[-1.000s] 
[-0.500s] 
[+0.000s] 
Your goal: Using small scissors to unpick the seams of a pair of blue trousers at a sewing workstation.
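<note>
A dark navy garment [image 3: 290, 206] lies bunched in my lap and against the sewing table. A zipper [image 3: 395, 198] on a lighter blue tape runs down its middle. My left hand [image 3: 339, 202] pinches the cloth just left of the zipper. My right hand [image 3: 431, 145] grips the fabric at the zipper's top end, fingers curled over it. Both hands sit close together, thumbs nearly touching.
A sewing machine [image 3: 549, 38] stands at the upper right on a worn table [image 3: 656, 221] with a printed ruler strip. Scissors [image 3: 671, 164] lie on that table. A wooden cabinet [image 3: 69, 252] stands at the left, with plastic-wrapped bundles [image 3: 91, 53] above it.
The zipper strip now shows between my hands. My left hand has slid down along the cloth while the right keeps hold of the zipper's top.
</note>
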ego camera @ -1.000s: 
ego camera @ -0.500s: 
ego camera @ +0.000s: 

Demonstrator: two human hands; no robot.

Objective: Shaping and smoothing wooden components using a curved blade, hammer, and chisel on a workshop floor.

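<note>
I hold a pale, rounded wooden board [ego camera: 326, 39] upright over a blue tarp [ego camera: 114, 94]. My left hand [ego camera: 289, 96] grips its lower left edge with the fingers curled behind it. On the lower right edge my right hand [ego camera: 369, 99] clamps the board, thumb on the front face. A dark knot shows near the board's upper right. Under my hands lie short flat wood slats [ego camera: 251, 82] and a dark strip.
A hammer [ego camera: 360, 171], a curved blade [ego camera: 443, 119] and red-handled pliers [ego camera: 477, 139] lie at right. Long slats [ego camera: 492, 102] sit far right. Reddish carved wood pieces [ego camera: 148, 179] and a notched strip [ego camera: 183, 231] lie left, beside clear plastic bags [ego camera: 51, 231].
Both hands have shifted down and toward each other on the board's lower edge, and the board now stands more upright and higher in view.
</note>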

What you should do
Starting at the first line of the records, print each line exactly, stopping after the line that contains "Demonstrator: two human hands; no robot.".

Reply to the exercise
[-1.000s] 
[-0.500s] 
[+0.000s] 
Your goal: Using small scissors to unpick the seams of a pair of blue trousers at a sewing workstation.
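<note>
A dark navy garment [image 3: 290, 206] lies bunched in my lap and against the sewing table. A zipper [image 3: 395, 198] on a lighter blue tape runs down its middle. My left hand [image 3: 339, 202] pinches the cloth just left of the zipper. My right hand [image 3: 431, 145] grips the fabric at the zipper's top end, fingers curled over it. Both hands sit close together, thumbs nearly touching.
A sewing machine [image 3: 549, 38] stands at the upper right on a worn table [image 3: 656, 221] with a printed ruler strip. Scissors [image 3: 671, 164] lie on that table. A wooden cabinet [image 3: 69, 252] stands at the left, with plastic-wrapped bundles [image 3: 91, 53] above it.
The zipper strip now shows between my hands. My left hand has slid down along the cloth while the right keeps hold of the zipper's top.
</note>
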ego camera @ -1.000s: 
ego camera @ -0.500s: 
ego camera @ +0.000s: 

Demonstrator: two human hands; no robot.

There is nothing further in this answer.